Task details: Please give the data again exactly, with no line dropped.

*** Opening Given information ***

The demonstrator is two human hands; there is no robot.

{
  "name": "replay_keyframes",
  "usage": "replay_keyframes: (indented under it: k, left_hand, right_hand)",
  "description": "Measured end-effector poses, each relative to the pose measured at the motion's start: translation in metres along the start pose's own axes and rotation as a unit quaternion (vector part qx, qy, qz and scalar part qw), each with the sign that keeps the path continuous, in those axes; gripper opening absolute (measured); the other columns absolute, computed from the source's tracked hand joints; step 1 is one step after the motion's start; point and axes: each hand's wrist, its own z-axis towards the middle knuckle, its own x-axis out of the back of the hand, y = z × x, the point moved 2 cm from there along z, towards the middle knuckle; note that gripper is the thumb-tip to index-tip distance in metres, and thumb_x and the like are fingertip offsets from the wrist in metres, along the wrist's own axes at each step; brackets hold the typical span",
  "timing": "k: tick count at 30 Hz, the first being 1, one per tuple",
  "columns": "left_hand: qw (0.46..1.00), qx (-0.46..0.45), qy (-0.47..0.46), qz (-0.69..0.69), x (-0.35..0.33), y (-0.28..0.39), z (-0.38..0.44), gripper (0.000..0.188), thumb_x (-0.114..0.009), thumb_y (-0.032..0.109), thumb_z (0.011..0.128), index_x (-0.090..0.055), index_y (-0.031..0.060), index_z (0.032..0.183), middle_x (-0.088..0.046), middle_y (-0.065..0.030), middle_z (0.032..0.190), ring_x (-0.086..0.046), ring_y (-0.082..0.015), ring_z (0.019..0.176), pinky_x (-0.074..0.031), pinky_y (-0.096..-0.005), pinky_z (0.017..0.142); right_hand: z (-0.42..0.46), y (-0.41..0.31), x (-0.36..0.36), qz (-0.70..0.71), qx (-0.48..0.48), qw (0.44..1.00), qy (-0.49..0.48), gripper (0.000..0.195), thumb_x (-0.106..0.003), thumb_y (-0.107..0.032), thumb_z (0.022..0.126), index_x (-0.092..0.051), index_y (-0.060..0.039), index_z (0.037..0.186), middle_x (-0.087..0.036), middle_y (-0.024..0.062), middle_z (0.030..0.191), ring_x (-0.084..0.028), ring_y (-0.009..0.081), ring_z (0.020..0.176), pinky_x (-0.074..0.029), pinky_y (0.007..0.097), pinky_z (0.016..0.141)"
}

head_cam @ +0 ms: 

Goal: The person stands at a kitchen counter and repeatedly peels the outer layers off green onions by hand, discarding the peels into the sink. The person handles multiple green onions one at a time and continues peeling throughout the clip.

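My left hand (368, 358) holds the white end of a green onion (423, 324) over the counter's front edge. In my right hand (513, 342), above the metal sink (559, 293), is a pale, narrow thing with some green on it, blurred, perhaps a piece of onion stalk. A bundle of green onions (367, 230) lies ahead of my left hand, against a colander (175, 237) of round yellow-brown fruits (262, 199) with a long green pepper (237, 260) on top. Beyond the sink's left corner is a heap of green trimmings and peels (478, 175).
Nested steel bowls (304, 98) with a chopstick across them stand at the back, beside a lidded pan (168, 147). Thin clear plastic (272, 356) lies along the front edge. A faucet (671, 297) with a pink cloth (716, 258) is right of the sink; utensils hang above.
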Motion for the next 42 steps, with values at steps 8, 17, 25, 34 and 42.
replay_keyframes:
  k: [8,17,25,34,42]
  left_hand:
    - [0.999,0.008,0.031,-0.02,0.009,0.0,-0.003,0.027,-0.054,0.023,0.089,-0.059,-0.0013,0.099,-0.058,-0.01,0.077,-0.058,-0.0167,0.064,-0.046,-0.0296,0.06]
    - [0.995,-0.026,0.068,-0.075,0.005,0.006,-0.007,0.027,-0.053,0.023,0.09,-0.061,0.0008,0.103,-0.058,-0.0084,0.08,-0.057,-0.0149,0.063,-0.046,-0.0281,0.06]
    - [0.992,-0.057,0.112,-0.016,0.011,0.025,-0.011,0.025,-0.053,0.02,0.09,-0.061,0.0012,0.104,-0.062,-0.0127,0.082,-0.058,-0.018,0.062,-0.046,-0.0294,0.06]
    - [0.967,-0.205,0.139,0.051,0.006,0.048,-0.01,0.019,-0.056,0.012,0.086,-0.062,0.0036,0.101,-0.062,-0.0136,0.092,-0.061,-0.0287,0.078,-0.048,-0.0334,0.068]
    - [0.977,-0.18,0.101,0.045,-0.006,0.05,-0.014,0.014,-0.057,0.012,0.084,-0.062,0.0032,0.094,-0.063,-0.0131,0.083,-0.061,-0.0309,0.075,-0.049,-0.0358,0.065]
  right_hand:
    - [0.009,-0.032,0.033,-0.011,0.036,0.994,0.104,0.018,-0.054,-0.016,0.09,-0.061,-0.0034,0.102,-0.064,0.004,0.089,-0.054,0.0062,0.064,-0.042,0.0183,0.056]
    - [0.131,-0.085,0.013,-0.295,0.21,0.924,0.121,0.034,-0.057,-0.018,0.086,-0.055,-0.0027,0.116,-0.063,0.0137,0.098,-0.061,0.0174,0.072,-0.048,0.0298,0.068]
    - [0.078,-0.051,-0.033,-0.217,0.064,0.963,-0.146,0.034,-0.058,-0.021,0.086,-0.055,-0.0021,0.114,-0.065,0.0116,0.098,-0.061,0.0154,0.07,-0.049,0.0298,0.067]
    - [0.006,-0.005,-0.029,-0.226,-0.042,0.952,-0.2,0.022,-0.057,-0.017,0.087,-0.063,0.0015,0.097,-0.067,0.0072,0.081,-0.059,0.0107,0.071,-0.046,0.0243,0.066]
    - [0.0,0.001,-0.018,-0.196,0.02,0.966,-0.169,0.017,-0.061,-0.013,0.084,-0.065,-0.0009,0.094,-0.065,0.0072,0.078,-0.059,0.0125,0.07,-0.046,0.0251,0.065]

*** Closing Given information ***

Answer for this exercise:
The demonstrator is two human hands; there is no robot.

{
  "name": "replay_keyframes",
  "usage": "replay_keyframes: (indented under it: k, left_hand, right_hand)",
  "description": "Measured end-effector poses, each relative to the pose measured at the motion's start: translation in metres along the start pose's own axes and rotation as a unit quaternion (vector part qx, qy, qz and scalar part qw), each with the sign that keeps the path continuous, in those axes; gripper opening absolute (measured); the other columns absolute, computed from the source's tracked hand joints; step 1 is one step after the motion's start; point and axes: each hand's wrist, its own z-axis towards the middle knuckle, its own x-axis out of the back of the hand, y = z × x, the point moved 2 cm from there along z, towards the middle knuckle; note that gripper is the thumb-tip to index-tip distance in metres, and thumb_x and the like are fingertip offsets from the wrist in metres, along the wrist's own axes at each step; brackets hold the typical span",
  "timing": "k: tick count at 30 Hz, the first being 1, one per tuple",
  "columns": "left_hand: qw (0.46..1.00), qx (-0.46..0.45), qy (-0.47..0.46), qz (-0.69..0.69), x (-0.35..0.33), y (-0.28..0.39), z (-0.38..0.44), gripper (0.000..0.188), thumb_x (-0.114..0.009), thumb_y (-0.032..0.109), thumb_z (0.011..0.128), index_x (-0.090..0.055), index_y (-0.031..0.060), index_z (0.032..0.183), middle_x (-0.088..0.046), middle_y (-0.065..0.030), middle_z (0.032..0.190), ring_x (-0.086..0.046), ring_y (-0.082..0.015), ring_z (0.019..0.176), pinky_x (-0.074..0.031), pinky_y (-0.096..-0.005), pinky_z (0.017..0.142); right_hand: z (-0.42..0.46), y (-0.41..0.31), x (-0.36..0.36), qz (-0.70..0.71), qx (-0.48..0.48), qw (0.44..1.00), qy (-0.49..0.48), gripper (0.000..0.195), thumb_x (-0.106..0.003), thumb_y (-0.107..0.032), thumb_z (0.022..0.126), index_x (-0.092..0.051), index_y (-0.060..0.039), index_z (0.037..0.186), middle_x (-0.087..0.036), middle_y (-0.024..0.062), middle_z (0.030..0.191), ring_x (-0.084..0.028), ring_y (-0.009..0.081), ring_z (0.020..0.176), pinky_x (-0.074..0.029), pinky_y (0.007..0.097), pinky_z (0.016..0.141)"
}

head_cam @ +0 ms: 

Goal: The person stands at a kitchen counter and repeatedly peels the outer layers off green onions by hand, discarding the peels into the sink. The person handles multiple green onions one at a time and continues peeling throughout the clip.

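My left hand (368, 358) holds the white end of a green onion (423, 324) over the counter's front edge. In my right hand (513, 342), above the metal sink (559, 293), is a pale, narrow thing with some green on it, blurred, perhaps a piece of onion stalk. A bundle of green onions (367, 230) lies ahead of my left hand, against a colander (175, 237) of round yellow-brown fruits (262, 199) with a long green pepper (237, 260) on top. Beyond the sink's left corner is a heap of green trimmings and peels (478, 175).
Nested steel bowls (304, 98) with a chopstick across them stand at the back, beside a lidded pan (168, 147). Thin clear plastic (272, 356) lies along the front edge. A faucet (671, 297) with a pink cloth (716, 258) is right of the sink; utensils hang above.
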Motion for the next 42 steps, with values at steps 8, 17, 25, 34 and 42.
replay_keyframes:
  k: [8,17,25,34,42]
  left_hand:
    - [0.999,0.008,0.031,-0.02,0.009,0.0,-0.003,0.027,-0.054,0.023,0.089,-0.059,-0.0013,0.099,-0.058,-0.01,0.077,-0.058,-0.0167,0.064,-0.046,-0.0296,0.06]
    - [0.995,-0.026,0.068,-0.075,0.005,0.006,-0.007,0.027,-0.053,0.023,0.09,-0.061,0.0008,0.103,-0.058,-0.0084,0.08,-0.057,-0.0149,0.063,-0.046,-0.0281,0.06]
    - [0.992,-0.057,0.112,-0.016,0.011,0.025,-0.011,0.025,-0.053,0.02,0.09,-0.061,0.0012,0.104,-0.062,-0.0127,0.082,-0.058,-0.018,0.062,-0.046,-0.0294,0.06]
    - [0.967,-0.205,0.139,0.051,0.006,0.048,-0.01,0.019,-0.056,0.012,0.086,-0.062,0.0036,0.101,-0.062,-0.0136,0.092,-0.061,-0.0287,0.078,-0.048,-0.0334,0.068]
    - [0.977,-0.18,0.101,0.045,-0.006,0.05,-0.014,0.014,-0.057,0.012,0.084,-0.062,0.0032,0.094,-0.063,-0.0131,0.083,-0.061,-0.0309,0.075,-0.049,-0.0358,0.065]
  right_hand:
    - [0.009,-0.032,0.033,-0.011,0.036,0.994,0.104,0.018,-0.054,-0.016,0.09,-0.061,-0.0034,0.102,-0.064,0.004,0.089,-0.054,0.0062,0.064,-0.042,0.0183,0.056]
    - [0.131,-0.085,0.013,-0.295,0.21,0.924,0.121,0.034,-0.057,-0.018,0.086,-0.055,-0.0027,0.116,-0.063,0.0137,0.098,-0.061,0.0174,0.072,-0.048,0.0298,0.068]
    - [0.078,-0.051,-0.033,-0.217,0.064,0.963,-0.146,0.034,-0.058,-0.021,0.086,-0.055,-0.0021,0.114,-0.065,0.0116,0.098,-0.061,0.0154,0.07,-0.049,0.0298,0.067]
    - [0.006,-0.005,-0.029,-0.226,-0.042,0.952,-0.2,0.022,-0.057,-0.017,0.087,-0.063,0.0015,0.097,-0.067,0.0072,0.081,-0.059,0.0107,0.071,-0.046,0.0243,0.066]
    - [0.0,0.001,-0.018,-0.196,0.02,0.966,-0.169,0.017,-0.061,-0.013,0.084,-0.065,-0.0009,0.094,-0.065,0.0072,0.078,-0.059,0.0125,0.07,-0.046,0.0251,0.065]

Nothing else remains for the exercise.